In another particular embodiment, TFA used in the mobile phase of the first step is present in a concentration ranging from 0.005 to 0.5 % by volume relative to the total volume of the acetonitrile solution. In another preferred embodiment, TFA used in the mobile phase of the first step is present in a concentration ranging from 0.01 to 0.2 % by volume, more preferably from 0.05 to 0.15 % by volume and even more preferably the concentration is about 0.1 % (0.1 ± 0.05 %) by volume relative to the total volume of the acetonitrile solution.

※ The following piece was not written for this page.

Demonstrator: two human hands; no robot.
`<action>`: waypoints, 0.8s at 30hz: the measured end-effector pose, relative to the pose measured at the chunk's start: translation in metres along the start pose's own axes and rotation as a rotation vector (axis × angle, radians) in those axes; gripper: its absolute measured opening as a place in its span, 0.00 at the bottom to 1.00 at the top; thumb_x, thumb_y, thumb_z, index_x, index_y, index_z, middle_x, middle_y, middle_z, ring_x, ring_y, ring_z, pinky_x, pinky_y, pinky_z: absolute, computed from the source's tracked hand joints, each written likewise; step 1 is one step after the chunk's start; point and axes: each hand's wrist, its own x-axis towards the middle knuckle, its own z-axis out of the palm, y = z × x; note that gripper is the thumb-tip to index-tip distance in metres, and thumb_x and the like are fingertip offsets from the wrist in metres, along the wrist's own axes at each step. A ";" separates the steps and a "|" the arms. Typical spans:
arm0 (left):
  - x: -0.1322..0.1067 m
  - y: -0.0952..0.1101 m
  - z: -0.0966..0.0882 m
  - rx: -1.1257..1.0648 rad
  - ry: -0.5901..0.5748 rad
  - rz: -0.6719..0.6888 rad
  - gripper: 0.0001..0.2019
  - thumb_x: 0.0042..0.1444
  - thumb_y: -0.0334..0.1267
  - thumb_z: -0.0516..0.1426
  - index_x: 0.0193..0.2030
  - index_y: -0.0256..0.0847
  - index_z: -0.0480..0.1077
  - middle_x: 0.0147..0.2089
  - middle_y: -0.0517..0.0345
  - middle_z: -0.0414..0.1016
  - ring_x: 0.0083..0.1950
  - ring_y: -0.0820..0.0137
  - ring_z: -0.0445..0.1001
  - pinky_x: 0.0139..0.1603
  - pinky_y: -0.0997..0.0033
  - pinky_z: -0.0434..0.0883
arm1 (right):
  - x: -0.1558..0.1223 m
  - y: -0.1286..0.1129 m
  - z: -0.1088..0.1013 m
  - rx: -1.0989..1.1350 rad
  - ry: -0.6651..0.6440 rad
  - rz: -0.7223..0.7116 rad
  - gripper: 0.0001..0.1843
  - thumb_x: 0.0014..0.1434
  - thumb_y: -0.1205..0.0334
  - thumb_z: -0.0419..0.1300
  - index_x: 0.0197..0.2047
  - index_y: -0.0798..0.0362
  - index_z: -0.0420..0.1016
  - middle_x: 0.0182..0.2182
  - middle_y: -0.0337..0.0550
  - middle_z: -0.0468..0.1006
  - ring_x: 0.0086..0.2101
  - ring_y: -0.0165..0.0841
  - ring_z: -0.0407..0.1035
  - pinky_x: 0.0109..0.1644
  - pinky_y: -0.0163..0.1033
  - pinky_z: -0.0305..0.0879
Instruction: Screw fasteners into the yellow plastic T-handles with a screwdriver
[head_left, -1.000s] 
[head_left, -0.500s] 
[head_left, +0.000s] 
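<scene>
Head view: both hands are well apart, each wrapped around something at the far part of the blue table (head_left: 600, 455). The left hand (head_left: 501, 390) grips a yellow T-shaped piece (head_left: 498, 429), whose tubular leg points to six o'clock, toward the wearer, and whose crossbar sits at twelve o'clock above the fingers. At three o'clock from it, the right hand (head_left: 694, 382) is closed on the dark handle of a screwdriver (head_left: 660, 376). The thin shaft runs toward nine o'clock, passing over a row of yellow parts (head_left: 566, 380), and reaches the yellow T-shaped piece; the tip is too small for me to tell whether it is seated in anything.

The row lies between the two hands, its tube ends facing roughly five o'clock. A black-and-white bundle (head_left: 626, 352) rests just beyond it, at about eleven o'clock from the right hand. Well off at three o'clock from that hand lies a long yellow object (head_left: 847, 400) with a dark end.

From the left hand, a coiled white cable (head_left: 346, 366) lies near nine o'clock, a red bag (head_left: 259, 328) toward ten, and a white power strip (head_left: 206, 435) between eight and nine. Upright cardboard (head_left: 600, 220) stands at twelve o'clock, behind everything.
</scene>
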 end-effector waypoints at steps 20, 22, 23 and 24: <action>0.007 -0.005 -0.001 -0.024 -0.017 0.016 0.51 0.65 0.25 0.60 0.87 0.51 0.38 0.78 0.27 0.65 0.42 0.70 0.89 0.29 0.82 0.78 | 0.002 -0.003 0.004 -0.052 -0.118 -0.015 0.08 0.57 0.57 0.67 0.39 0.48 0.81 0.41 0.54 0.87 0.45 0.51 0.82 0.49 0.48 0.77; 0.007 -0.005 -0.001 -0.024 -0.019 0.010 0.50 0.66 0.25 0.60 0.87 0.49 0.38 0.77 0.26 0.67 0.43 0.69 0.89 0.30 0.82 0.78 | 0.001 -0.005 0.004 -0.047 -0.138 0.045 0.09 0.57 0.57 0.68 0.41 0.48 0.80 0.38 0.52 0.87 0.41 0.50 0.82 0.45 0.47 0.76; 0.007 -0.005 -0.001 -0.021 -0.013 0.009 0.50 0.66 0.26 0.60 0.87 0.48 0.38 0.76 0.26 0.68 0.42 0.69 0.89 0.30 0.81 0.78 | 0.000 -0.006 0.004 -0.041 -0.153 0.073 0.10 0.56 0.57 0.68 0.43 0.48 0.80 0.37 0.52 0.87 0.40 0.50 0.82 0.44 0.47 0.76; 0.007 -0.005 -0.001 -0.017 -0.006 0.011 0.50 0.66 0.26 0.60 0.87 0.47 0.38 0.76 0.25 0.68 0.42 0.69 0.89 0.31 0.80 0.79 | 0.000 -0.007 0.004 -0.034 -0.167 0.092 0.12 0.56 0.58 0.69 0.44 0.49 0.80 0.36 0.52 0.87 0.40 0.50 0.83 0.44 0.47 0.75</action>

After the first chromatography step, the purity of the product is higher than 95 %, and more preferably higher than 96 %.

The product not having the required purity of 95 % is re-purified under the same conditions as previously for the first step. If the product does not have the required purity of 95 %, it may be repeatedly re-purified under the same conditions as used in the first step until the resulting product has the required purity of 95 %. For example, the product not having the required purity of 95 % may be re-purified under the same conditions as used in the first step at least one, at least twice, at least three times, etc.

The product having the required purity of 95 % is then purified by the second chromatography step. According to the process of the invention, the second step is performed in an acidic buffer and corresponds to a salt exchange step followed by a gradient elution.

In a preferred embodiment, the second step is performed with an acidic buffer at a pH ranging from 1 .0 to 4.0. More preferably, the second step is performed with an acidic buffer at a pH ranging from 2.0 to 3.0, even more preferentially from 2.5 to 2.9, and in particular around 2.75 (2.75 ± 0.05).

According to the present invention, in step b), the gradient elution may be performed with one or more acidic eluent(s), and more particularly with two acidic eluents, eluent x and eluent y. In such a case, the total amount of eluent x and eluent y is always 100 %. Eluents x and y may be an acidic aqueous or organic solution. Such solution may be a solution of acid, such as acetic acid in water, or in an organic solvent, such as acetonitrile or alcohol, in particular methanol, ethanol and propyl alcohol.

In a preferred embodiment, the salt exchange step is performed with ammonium acetate as acidic buffer. Preferably, ammonium acetate is used in the salt exchange step in a concentration ranging from 0.005 to 0.5 N. More preferably, ammonium acetate is used in the salt exchange step in a concentration ranging from 0.01 to 0.2 N, even more preferably from 0.05 to 0.15 N and more particularly in a concentration of about 0.1 N (0.1 ± 0.05 N). In another particular embodiment, the acidic buffer used in the salt exchange step additionally comprises acetonitrile.

In a particular embodiment, the gradient elution of the second step is performed with acetic acid in water as eluent D and with acetic acid in acetonitrile as eluent E.

Advantageously, the gradient of the second step is ranging from 0 to 70 % (v/v) of eluent E and from 100 to 30 % (v/v) of eluent D, and more preferably the gradient of the second step is ranging from 0 to 60 % (v/v) of eluent E and from 100 to 40 % (v/v) of eluent D.

In another particular embodiment, the gradient elution of the second step is performed with acetic acid in water as eluent D and with acetonitrile as eluent F.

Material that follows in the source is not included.